Task goal: Leave the images aside and repeat the whole listing exactly.

━━━━

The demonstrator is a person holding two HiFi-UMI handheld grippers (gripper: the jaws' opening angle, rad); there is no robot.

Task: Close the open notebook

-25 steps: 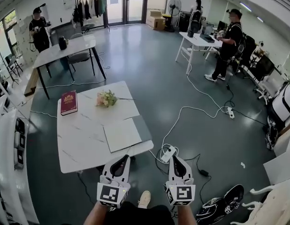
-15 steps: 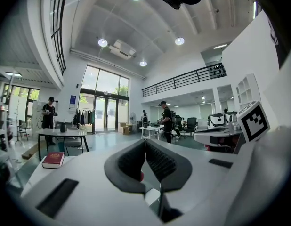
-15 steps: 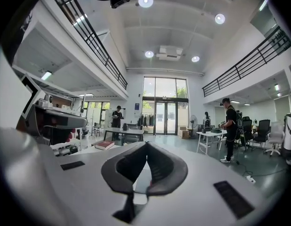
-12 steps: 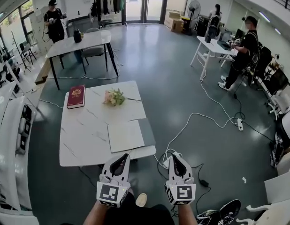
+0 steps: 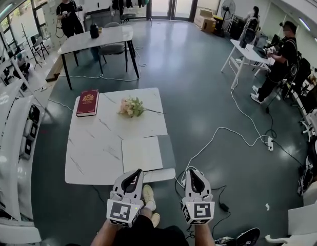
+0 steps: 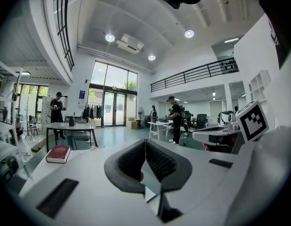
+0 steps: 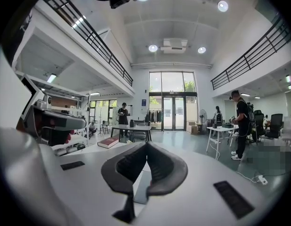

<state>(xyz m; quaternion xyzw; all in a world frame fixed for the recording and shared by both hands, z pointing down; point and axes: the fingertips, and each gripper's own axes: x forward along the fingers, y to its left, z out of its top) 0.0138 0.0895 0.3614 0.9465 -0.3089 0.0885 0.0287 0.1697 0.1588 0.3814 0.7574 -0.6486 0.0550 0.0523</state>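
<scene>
The largest item I see is the grey floor [image 5: 199, 86] of an open hall, with a white cable [image 5: 220, 132] trailing across it to the right of the work area. On that floor stands the white marble table [image 5: 92, 152], directly ahead of me in the head view. The open notebook [image 5: 142, 154] lies flat at the table's near right corner, pale page facing up, with a grey strip along its right side reaching the table edge. A red book [image 5: 87, 102] lies closed at the far left corner, well apart from the notebook. A small bunch of flowers [image 5: 131, 107] rests near the far edge, to the right of the red book. The left gripper [image 5: 132, 173] sits just short of the table's near edge, not touching the notebook; its own view shows the jaws pressed together at the tips with nothing between them. The right gripper [image 5: 192, 172] hangs beside it, over the floor to the right of the table, jaws likewise pressed together and empty.
</scene>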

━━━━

Written reply:
The demonstrator is a person holding two HiFi-UMI handheld grippers (gripper: the jaws' opening angle, rad); there is no robot.

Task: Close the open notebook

-25 steps: 
-15 steps: 
-15 steps: 
-12 steps: 
+0 steps: 
+0 steps: 
+0 steps: 

<state>(xyz m; quaternion xyzw; all in a world frame fixed for the recording and shared by both hands, z pointing down; point and axes: the fingertips, and each gripper's own axes: x forward along the fingers, y to its left, z out of its top) 0.0138 0.0895 0.3614 0.9465 -0.3089 0.0885 0.0287 0.1697 0.1588 0.3814 0.7574 -0.6486 0.0550 0.0523</state>
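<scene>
The largest item I see is the grey floor [image 5: 199, 86] of an open hall, with a white cable [image 5: 220, 132] trailing across it to the right of the work area. On that floor stands the white marble table [image 5: 92, 152], directly ahead of me in the head view. The open notebook [image 5: 142, 154] lies flat at the table's near right corner, pale page facing up, with a grey strip along its right side reaching the table edge. A red book [image 5: 87, 102] lies closed at the far left corner, well apart from the notebook. A small bunch of flowers [image 5: 131, 107] rests near the far edge, to the right of the red book. The left gripper [image 5: 132, 173] sits just short of the table's near edge, not touching the notebook; its own view shows the jaws pressed together at the tips with nothing between them. The right gripper [image 5: 192, 172] hangs beside it, over the floor to the right of the table, jaws likewise pressed together and empty.
</scene>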

With this, the exercise is finished.